Compare the ST0 register with the ST1 register value and pop the stack.

FCOMP ST(x)

Compare the ST0 register with another FPU register value and pop the stack.

FCOMP source

Compare the ST0 register with a 32 or 64-bit memory value and pop the stack.

FCOMPP

Compare the ST0 register with the ST1 register and pop the stack twice.

FTST

Compare the ST0 register with the value 0.0.

The result of the comparison is set in the C0, C2, and C3 condition code bits of the status register. The possible results from the comparison are shown in the following table.

Condition

C3

C2

C0

ST0 > source

0

0

0

ST0 < source

0

0

1

ST0 = source

1

0

0

You must use the FSTSW instruction to copy the status register value to the AX register or a memory location, and then use the TEST instruction to determine the result of the comparison.

The fcomtest.s program demonstrates this principle:

# fcomtest.s - An example of the FCOM instruction
.section .data
value1:
   .float 10.923
value2:
   .float 4.5532
.section .text
.globl _start
_start:
   nop
   flds value1
   fcoms value2
   fstsw
   sahf
   ja greater
   jb lessthan
   movl $1, %eax
   movl $0, %ebx
   int $0x80
greater:
   movl $1, %eax
   movl $2, %ebx
   int $0x80
lessthan:
   movl $1, %eax
   movl $1, %ebx
   int $0x80

The fcomtest.s program uses some trickery to determine the result of the FCOM instruction After retrieving the status register from the FPU and saving it in the AX register using the FSTSW instruction, the SAHF instruction is used to load the EFLAGS register from the AH register values.

The SAHF instruction moves bits 0, 2, 4, 6, and 7 of the AH register to the carry, parity, aligned, zero, and sign flags, respectively. The other bits in the EFLAGS register are unaffected. It just so happens (thanks to the Intel software engineers) that these bits in the AH register contain the FPU status register condition code values. Combining the FSTSW and SAHF instructions moves the following:

  • The C0 bit to the EFLAGS carry flag

  • The C2 bit to the EFLAGS parity flag

  • The C3 bit to the EFLAGS zero flag

Once this is done, the EFLAGS carry, parity, and zero flags line up with the C0, C2, and C3 condition code bits, which produces a nice translation for using the JA, JB, and JZ instructions to determine the comparison of the two floating-point values.

The fcomtest.s program produces different result code depending on the values set in memory. The result code can be seen using the echo command:

$ ./fcomtest
$ echo $?
2
$

The result code of 2 indicates that the first value (stored in the value1 memory location) was greater than the second value (stored in the value2 memory location). You can change the values within the program to ensure that the comparisons work properly.

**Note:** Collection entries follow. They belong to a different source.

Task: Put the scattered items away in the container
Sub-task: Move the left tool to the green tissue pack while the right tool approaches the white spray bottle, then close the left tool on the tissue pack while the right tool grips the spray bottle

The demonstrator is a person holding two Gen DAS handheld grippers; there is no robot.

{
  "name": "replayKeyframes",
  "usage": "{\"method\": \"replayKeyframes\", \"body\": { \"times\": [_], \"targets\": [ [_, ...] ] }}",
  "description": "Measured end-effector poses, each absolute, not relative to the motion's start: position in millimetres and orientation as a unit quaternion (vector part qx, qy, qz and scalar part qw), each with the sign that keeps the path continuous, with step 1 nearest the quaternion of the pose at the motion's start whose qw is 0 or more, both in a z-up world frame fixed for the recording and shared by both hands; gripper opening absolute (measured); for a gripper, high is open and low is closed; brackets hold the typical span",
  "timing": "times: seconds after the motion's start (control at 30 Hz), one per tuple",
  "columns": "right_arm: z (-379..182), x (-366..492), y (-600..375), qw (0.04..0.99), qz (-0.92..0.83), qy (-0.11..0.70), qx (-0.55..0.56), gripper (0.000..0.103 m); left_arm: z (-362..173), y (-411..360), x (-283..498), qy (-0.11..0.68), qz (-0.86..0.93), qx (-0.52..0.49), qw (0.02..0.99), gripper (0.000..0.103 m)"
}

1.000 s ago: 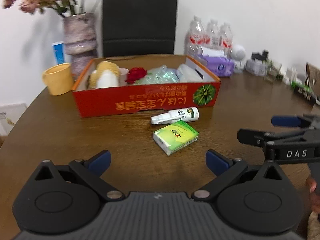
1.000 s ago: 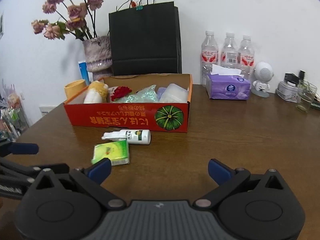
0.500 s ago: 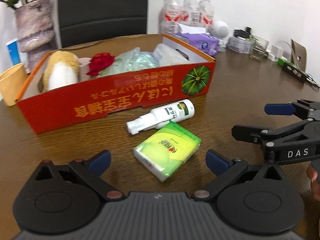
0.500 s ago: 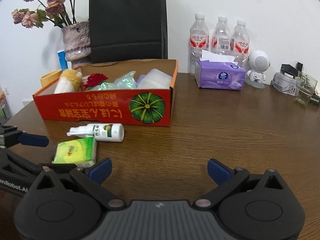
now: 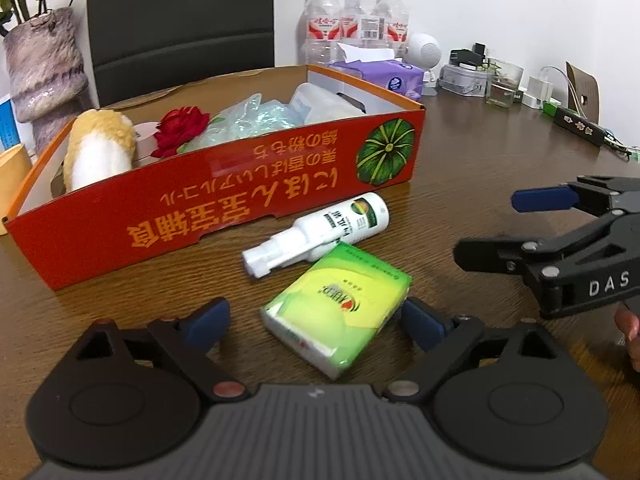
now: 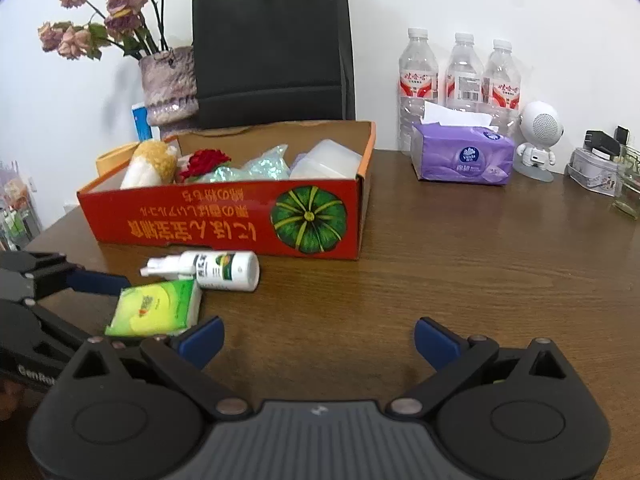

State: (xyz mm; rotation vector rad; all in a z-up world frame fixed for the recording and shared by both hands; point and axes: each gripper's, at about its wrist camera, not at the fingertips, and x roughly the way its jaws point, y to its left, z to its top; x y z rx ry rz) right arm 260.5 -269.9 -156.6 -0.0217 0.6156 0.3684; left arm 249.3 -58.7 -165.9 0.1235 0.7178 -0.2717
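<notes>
Counter (image 5: 460, 208) of dark wood carries everything, and the biggest thing on it is the red cardboard box (image 5: 240, 208) with a pumpkin printed on its front wall, already holding a plush toy (image 5: 98, 148), a red fabric rose (image 5: 182, 130) and some clear plastic packs. Just in front of the box lie the two loose items: a white spray bottle (image 5: 320, 232) on its side and, touching it, a green tissue pack (image 5: 340, 312).

The left hand-held gripper (image 5: 316, 320) straddles the tissue pack with its jaws closing; the pack sits between the blue pads, the right pad about at its edge, the left pad clear of it. A good grasp would centre the pack so both pads meet its long sides together, since it is soft and lies skewed to the jaws. The right hand-held gripper (image 6: 318, 340) stands wide over bare counter, holding nothing.

The box's floor and whatever lies under the plastic packs are hidden, and the near end of the pack is partly cut off by the gripper body.
</notes>
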Motion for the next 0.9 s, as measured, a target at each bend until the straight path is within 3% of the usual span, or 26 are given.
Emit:
{"method": "replayKeyframes", "body": {
  "times": [0.03,0.1,0.2,0.9],
  "targets": [
    [-156.4,262.1,-270.1,0.936,0.182,0.3,-0.007,0.102,-165.2,-59.1,248.6,0.347,-0.137,0.062,0.926,0.085],
    [-156.3,265.5,-270.1,0.936,0.186,0.299,0.0,0.102,-162.9,-59.9,245.8,0.341,-0.15,0.066,0.926,0.064],
    [-158.7,272.5,-267.1,0.931,0.197,0.306,0.011,0.102,-161.3,-61.5,242.1,0.334,-0.166,0.078,0.924,0.055],
    [-162.1,312.5,-178.8,0.925,0.209,0.316,-0.002,0.102,-154.5,13.7,238.0,0.343,-0.075,0.042,0.935,0.053]
  ]
}}
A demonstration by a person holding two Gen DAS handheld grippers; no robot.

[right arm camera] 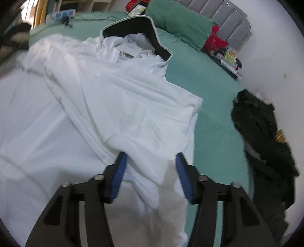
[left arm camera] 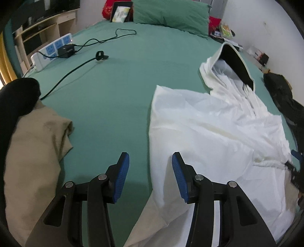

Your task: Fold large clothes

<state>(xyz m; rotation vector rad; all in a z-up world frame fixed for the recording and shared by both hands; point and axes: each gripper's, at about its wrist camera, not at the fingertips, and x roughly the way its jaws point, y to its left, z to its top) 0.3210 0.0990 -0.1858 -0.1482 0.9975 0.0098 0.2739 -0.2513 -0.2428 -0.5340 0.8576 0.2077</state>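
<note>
Two grippers, left [left arm camera: 150,175] and right [right arm camera: 150,175], hover with jaws wide and empty over a white hooded jacket [right arm camera: 114,106] spread on the green bed [left arm camera: 114,85], apparently poised for folding.

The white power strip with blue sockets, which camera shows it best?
The left wrist view. There the white power strip with blue sockets lies whole on the green bedsheet, with a black adapter plugged in. The right wrist view catches only a small, blurred piece of it at the far edge.
</note>
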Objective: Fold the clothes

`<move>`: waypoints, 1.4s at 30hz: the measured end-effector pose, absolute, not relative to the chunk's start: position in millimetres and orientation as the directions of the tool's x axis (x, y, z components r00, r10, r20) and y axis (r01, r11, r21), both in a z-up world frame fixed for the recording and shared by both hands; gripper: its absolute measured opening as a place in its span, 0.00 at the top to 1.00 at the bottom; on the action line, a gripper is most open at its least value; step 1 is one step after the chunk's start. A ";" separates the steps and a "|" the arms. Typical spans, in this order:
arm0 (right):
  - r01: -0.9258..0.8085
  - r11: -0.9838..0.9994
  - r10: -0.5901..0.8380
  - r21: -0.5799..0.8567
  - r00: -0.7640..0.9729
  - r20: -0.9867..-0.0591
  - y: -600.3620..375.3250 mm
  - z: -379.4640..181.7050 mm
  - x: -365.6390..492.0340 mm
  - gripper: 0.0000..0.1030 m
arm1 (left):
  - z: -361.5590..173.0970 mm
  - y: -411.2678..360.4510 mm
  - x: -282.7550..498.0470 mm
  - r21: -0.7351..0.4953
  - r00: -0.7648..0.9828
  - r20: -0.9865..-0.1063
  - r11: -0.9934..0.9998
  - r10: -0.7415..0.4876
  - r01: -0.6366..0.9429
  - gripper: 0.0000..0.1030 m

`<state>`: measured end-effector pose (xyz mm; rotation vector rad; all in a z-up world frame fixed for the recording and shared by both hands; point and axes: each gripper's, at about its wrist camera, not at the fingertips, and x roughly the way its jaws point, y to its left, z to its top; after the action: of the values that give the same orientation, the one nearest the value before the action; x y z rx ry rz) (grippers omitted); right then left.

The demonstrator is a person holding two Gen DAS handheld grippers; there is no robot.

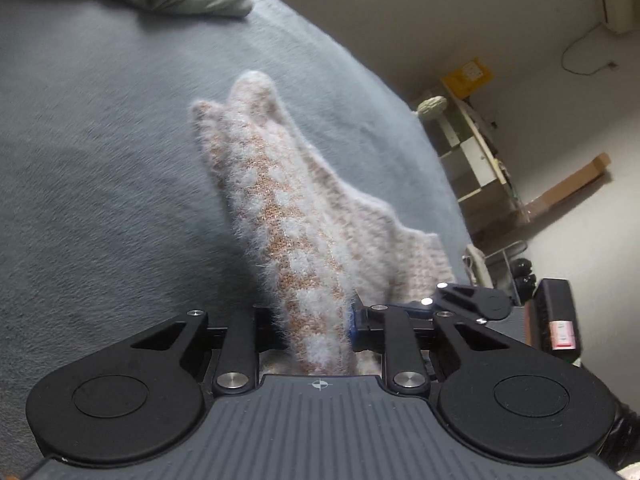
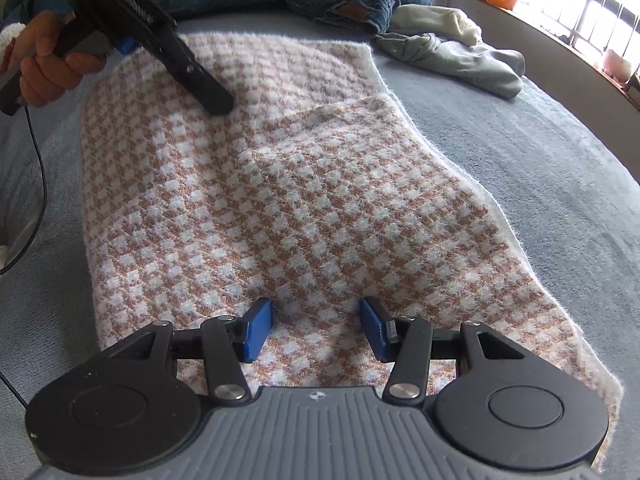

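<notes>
Left gripper (image 1: 316,320): my jaws are clamped on a raised fold of the checked knit garment (image 2: 280,200).
Right gripper (image 2: 316,328): my jaws stand apart over the garment's near end; blue pads (image 2: 256,330) press nothing.
Garment: spread flat on the grey bed (image 2: 560,184), one edge lifted.
Other clothes: jeans (image 2: 348,0) and grey top (image 2: 460,60) heaped at the bed's far end.

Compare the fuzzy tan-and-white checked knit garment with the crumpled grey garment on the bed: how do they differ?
The checked knit garment is patterned; the grey garment is plain. The knit lies spread out near the camera, the grey one is bunched up further back. The left tool grips a fold of the knit; nothing touches the grey one. Both rest on the blue-grey bedcover.
</notes>
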<state>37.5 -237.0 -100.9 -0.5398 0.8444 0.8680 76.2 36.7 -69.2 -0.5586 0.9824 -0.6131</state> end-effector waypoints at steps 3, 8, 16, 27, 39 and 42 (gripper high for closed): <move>-0.828 0.556 0.458 -0.073 0.379 -0.804 -243.1 -101.2 34.2 0.49 | -46.6 14.9 74.1 -0.645 0.413 -0.588 0.711 -0.695 0.279 0.79; -0.820 0.570 0.499 -0.056 0.400 -0.769 -255.4 -102.5 28.1 0.49 | -17.8 -31.8 73.6 -0.568 0.368 -0.638 0.736 -0.677 0.369 0.79; -0.793 0.608 0.584 0.019 0.432 -0.687 -282.8 -109.9 22.0 0.49 | -0.6 -113.9 74.2 -0.453 0.277 -0.727 0.742 -0.629 0.494 0.79; -0.738 0.652 0.671 0.175 0.453 -0.587 -332.7 -116.7 14.7 0.49 | -17.3 -198.7 77.0 -0.373 0.184 -0.825 0.759 -0.535 0.533 0.74; -0.242 0.628 0.707 0.740 0.575 -0.412 -498.5 -130.4 -16.2 0.43 | -44.9 -264.1 61.5 -0.296 0.229 -0.834 0.758 -0.501 0.581 0.07; -0.175 0.581 0.719 0.795 0.568 -0.401 -512.3 -135.1 -15.9 0.43 | -45.0 -269.2 56.9 -0.282 0.261 -0.830 0.775 -0.492 0.565 0.04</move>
<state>-15.9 -512.3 -135.1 0.7793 0.7988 0.5926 56.9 -269.2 -45.0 0.0776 1.0930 -0.7165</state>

One word about the equal comparison: Remember that when a floating-point value is loaded into a FPU register, it is converted to a double-extended-precision floating-point value. This process may lead to some rounding errors. It is possible that a single- or double-precision value, after being loaded into the FPU register, will not be equal to the original value. It is not a good idea to test floating-point values for equality, but rather to test them to within a small tolerance of the expected value.

The FCOMI instruction family

You may be wondering why, if using the FSTSW and SAHF instruction combination after the comparison instruction works so well, it is not incorporated into a single instruction. The answer is that it was. Starting in the Pentium Pro processor line, the FCOMI instruction is available to do just that. The FCOMI family of instructions performs the floating-point comparisons and places the results in the EFLAGS registers using the carry, parity, and zero flags.

The following table describes the instructions in the FCOMI family.

Instruction

Description

FCOMI

Compare the ST0 register with the ST(x) register.

FCOMIP

Compare the ST0 register with the ST(x) register and pop the stack.

FUCOMI

Check for unordered values before the comparison.

FUCOMIP

Check for unordered values before the comparison and pop the stack afterward.

As you can tell from the table descriptions, one limitation to the FCOMI instruction family is that they can only compare two values in the FPU registers, not a FPU register with a value in memory.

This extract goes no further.